Task requirements » Your answer should be the complete data, copied exactly.

========

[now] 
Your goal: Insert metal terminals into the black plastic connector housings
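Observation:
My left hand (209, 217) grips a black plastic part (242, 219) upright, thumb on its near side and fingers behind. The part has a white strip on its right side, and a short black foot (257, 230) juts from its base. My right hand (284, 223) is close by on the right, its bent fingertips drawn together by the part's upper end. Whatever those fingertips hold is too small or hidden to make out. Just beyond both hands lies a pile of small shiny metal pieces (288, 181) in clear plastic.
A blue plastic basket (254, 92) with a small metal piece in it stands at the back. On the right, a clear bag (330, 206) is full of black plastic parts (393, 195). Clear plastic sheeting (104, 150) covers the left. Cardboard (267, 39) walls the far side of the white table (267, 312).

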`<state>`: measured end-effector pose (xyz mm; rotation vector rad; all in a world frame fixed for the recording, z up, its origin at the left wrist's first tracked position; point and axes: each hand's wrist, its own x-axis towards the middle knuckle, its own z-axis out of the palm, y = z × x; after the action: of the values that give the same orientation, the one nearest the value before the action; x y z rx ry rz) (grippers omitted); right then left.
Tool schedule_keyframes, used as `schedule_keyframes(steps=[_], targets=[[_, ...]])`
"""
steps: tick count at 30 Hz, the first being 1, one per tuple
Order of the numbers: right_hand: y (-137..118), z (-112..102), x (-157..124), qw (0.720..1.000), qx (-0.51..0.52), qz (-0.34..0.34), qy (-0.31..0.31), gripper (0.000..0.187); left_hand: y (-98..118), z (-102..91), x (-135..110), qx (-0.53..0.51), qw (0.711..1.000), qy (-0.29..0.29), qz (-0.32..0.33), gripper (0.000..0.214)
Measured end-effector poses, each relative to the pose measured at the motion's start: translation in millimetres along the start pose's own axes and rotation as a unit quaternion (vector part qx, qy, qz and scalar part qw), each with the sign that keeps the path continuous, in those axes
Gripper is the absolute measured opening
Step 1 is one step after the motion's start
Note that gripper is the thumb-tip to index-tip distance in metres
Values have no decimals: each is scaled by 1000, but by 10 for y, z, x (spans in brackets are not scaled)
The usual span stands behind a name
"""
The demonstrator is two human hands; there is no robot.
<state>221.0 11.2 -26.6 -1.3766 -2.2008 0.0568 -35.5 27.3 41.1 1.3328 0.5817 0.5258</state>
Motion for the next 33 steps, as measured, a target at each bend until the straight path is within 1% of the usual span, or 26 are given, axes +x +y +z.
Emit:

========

Solution »
[now] 
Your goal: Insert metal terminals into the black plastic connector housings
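Observation:
My left hand (209, 217) grips a black plastic part (242, 219) upright, thumb on its near side and fingers behind. The part has a white strip on its right side, and a short black foot (257, 230) juts from its base. My right hand (284, 223) is close by on the right, its bent fingertips drawn together by the part's upper end. Whatever those fingertips hold is too small or hidden to make out. Just beyond both hands lies a pile of small shiny metal pieces (288, 181) in clear plastic.
A blue plastic basket (254, 92) with a small metal piece in it stands at the back. On the right, a clear bag (330, 206) is full of black plastic parts (393, 195). Clear plastic sheeting (104, 150) covers the left. Cardboard (267, 39) walls the far side of the white table (267, 312).
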
`<state>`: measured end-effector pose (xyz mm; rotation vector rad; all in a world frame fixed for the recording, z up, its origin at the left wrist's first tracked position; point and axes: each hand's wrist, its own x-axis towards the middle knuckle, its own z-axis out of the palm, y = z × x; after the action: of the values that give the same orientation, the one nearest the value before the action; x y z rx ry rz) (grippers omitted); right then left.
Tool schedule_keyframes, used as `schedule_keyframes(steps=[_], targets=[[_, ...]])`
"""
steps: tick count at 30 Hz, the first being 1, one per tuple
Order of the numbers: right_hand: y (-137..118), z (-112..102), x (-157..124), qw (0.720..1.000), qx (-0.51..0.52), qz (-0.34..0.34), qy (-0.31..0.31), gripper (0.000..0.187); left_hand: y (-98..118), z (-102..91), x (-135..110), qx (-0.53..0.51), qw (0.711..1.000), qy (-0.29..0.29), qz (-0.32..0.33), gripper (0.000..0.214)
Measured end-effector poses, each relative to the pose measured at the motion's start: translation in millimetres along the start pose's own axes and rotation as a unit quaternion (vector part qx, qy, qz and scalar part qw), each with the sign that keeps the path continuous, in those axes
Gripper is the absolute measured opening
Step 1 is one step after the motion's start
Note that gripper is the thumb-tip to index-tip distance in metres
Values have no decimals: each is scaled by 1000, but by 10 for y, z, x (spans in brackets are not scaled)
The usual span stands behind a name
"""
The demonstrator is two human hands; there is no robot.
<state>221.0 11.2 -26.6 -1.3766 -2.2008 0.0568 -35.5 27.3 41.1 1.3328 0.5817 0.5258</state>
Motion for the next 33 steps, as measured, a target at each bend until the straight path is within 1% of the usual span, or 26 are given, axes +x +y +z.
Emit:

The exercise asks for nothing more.